> _Activity_
A word-for-word reproduction of the listing is required.

*** Information supplied Section Begins ***

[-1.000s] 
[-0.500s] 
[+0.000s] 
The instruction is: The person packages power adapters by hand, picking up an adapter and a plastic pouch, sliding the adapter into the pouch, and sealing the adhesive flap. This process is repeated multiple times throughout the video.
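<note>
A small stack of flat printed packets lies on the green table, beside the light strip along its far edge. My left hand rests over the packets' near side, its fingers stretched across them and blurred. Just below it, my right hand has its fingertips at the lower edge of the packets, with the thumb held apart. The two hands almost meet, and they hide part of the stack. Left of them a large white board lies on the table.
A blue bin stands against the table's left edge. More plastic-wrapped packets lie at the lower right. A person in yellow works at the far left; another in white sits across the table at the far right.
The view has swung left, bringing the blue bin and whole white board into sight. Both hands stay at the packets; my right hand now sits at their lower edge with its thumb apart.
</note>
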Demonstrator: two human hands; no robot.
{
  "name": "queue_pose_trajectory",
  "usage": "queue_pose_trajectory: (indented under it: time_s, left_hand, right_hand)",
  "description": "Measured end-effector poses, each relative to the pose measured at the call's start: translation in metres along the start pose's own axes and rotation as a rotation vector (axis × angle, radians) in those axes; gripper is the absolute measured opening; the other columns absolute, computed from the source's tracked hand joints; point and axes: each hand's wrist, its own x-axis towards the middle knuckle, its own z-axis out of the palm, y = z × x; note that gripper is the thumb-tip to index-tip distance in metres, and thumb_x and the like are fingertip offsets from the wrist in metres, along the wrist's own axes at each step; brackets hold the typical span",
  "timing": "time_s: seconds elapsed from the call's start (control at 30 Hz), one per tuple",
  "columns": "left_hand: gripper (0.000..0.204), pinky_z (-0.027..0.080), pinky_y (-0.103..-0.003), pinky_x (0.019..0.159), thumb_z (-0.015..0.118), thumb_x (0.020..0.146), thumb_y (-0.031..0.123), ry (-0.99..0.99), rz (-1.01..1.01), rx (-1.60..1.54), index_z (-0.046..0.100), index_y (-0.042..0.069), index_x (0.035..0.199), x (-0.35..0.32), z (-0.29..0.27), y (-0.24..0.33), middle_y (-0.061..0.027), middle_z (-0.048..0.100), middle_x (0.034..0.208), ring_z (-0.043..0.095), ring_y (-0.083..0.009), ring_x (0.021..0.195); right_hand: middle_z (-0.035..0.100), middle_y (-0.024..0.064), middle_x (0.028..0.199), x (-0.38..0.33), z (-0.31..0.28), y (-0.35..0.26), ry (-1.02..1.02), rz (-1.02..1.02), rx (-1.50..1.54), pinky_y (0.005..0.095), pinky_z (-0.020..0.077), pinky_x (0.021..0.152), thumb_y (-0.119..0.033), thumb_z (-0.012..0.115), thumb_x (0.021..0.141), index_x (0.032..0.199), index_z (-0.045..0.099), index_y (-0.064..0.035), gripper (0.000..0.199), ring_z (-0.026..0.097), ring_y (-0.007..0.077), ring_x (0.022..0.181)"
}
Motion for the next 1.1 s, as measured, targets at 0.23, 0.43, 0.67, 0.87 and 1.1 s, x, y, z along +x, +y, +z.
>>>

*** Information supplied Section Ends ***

> _Written solution_
[-1.000s] 
[-0.500s] 
[+0.000s] 
The instruction is: The person packages power adapters by hand, picking up an adapter and a plastic pouch, sliding the adapter into the pouch, and sealing the adhesive flap. This process is repeated multiple times throughout the video.
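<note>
A small stack of flat printed packets lies on the green table, beside the light strip along its far edge. My left hand rests over the packets' near side, its fingers stretched across them and blurred. Just below it, my right hand has its fingertips at the lower edge of the packets, with the thumb held apart. The two hands almost meet, and they hide part of the stack. Left of them a large white board lies on the table.
A blue bin stands against the table's left edge. More plastic-wrapped packets lie at the lower right. A person in yellow works at the far left; another in white sits across the table at the far right.
The view has swung left, bringing the blue bin and whole white board into sight. Both hands stay at the packets; my right hand now sits at their lower edge with its thumb apart.
</note>
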Demonstrator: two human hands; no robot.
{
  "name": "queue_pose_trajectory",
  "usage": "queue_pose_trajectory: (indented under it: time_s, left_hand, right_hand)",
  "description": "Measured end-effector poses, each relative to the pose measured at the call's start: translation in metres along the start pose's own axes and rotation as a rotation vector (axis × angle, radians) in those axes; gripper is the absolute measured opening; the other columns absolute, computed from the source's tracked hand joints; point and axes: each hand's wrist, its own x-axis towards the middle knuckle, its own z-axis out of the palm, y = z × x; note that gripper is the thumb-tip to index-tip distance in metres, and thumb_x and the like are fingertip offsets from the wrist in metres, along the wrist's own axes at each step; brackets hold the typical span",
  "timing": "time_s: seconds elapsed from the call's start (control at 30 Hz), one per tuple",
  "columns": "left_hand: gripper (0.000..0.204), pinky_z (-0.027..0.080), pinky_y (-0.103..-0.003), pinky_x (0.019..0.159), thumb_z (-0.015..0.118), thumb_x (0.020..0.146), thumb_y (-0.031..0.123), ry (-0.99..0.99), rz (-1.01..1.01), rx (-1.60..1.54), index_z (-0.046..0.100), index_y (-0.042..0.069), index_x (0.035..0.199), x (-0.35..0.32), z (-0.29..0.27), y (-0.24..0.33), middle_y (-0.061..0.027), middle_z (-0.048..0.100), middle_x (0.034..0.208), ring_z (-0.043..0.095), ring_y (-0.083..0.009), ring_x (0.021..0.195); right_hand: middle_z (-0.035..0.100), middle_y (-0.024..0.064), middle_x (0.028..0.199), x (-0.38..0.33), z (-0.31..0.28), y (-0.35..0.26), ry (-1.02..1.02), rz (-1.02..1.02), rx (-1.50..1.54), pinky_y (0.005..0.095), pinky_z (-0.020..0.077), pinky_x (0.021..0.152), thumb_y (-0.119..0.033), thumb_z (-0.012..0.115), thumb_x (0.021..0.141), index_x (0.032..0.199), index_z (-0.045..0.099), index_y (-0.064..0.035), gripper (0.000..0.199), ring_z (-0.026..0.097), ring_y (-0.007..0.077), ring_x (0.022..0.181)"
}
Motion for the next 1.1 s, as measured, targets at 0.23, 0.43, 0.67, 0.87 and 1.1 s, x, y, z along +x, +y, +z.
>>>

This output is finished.